• **Problem description**:
What you return must be exactly the lines from the one containing "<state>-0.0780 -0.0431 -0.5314" through the close of the listing, both included.

• **Dataset section**:
⟨

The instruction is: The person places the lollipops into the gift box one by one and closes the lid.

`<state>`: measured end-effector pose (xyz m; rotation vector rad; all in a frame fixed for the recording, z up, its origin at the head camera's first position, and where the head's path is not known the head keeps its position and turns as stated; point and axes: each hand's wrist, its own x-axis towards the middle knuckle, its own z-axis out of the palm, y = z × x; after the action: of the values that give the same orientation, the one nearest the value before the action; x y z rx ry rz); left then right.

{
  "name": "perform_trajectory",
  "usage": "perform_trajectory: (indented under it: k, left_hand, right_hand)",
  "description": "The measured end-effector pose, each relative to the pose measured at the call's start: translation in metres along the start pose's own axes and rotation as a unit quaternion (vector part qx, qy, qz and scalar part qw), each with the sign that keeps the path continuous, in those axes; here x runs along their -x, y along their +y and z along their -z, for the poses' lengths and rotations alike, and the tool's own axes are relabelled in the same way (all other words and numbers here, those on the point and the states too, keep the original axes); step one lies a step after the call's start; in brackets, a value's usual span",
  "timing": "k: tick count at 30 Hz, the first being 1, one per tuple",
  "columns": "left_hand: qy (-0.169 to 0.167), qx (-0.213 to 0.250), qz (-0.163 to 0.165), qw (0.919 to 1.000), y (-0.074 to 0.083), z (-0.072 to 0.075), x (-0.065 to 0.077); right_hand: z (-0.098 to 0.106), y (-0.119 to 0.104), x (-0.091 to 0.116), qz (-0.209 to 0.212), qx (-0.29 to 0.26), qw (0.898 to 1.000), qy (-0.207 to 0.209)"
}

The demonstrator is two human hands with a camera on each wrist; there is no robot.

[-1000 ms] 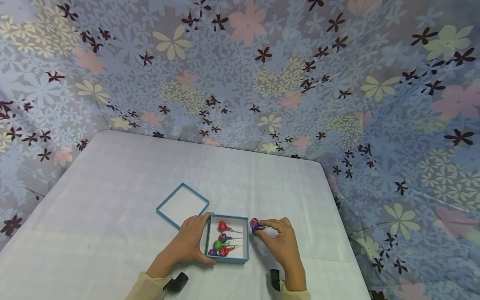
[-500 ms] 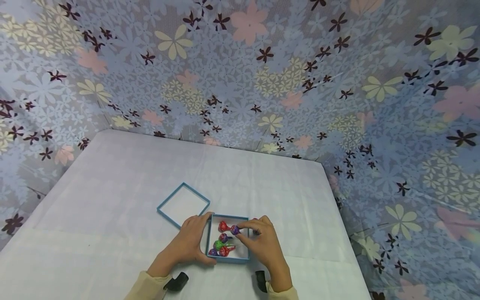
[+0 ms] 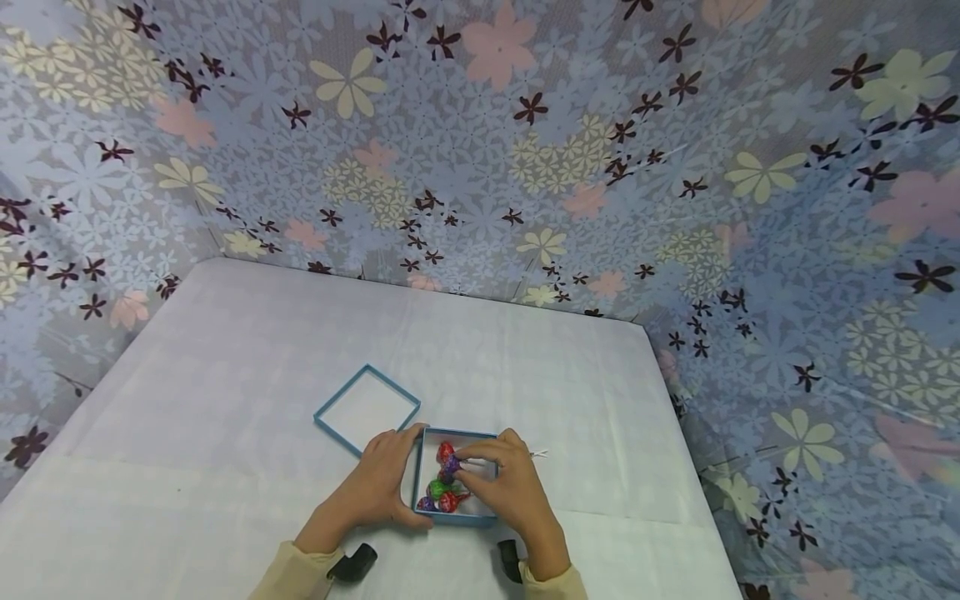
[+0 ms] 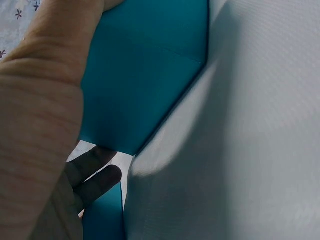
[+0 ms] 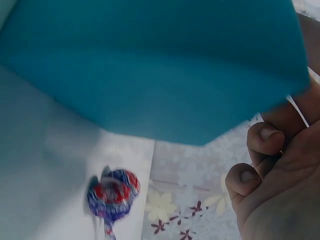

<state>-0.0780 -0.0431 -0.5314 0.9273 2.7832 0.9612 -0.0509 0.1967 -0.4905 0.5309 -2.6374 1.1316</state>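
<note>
A shallow blue box (image 3: 459, 520) with a white inside stands near the table's front. My left hand (image 3: 386, 479) grips its left side, thumb at the front corner and fingers toward the back one. Over the box my right hand (image 3: 504, 483) pinches a purple-wrapped lollipop (image 3: 451, 466) between thumb and fingertips. Inside lie a red lollipop (image 3: 446, 450), a green one, another red one (image 3: 448, 502) and a purple one (image 3: 426, 504); the right hand partly covers the contents. In the right wrist view, a purple-and-red lollipop (image 5: 113, 195) lies on the table beside the box.
The blue-edged lid (image 3: 367, 408) lies turned at an angle on the white-covered table (image 3: 585, 400), behind and left of the box. A lollipop stick (image 3: 539, 453) shows past the right hand. A floral cloth (image 3: 465, 150) hangs behind the table.
My right hand has carried the purple lollipop leftward from beside the box, over its right wall, to above the lollipops inside. My left hand has stayed on the box.
</note>
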Motion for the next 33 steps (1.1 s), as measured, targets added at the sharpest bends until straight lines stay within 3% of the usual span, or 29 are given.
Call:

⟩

• **Answer below**:
<state>-0.0780 -0.0431 -0.5314 0.9273 2.7832 0.9612 -0.0509 0.1967 -0.4905 0.5309 -2.6374 1.1316</state>
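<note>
A shallow blue box (image 3: 459, 520) with a white inside stands near the table's front. My left hand (image 3: 386, 479) grips its left side, thumb at the front corner and fingers toward the back one. Over the box my right hand (image 3: 504, 483) pinches a purple-wrapped lollipop (image 3: 451, 466) between thumb and fingertips. Inside lie a red lollipop (image 3: 446, 450), a green one, another red one (image 3: 448, 502) and a purple one (image 3: 426, 504); the right hand partly covers the contents. In the right wrist view, a purple-and-red lollipop (image 5: 113, 195) lies on the table beside the box.
The blue-edged lid (image 3: 367, 408) lies turned at an angle on the white-covered table (image 3: 585, 400), behind and left of the box. A lollipop stick (image 3: 539, 453) shows past the right hand. A floral cloth (image 3: 465, 150) hangs behind the table.
My right hand has carried the purple lollipop leftward from beside the box, over its right wall, to above the lollipops inside. My left hand has stayed on the box.
</note>
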Motion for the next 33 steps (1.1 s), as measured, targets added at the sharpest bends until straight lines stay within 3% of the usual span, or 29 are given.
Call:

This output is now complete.